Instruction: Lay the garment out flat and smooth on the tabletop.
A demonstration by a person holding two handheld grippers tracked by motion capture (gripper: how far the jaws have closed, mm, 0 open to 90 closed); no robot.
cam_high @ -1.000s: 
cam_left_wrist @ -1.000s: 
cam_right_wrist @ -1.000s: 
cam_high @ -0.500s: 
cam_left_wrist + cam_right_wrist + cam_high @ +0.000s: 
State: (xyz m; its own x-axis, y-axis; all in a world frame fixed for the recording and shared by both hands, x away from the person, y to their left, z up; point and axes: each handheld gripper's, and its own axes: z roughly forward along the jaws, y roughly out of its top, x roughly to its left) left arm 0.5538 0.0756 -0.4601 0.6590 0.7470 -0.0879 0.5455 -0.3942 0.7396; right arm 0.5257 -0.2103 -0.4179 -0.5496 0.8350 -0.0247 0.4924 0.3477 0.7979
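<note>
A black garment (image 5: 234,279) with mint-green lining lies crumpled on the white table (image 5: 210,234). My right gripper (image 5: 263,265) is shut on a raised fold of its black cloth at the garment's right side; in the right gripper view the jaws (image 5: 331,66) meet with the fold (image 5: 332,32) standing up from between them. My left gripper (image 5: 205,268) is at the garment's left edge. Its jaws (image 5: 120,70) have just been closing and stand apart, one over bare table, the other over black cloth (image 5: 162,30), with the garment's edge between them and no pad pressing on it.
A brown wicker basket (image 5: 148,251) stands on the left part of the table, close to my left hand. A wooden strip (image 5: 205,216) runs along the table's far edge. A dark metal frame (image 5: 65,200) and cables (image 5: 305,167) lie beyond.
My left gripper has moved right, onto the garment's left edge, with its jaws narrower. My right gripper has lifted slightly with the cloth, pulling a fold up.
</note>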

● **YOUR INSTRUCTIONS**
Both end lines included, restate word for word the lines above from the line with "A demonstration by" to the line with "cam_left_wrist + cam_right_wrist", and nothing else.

● **SOLVED PROBLEM**
A demonstration by a person holding two handheld grippers tracked by motion capture (gripper: how far the jaws have closed, mm, 0 open to 90 closed); no robot.
cam_high @ -1.000s: 
cam_left_wrist @ -1.000s: 
cam_right_wrist @ -1.000s: 
cam_high @ -0.500s: 
cam_left_wrist + cam_right_wrist + cam_high @ +0.000s: 

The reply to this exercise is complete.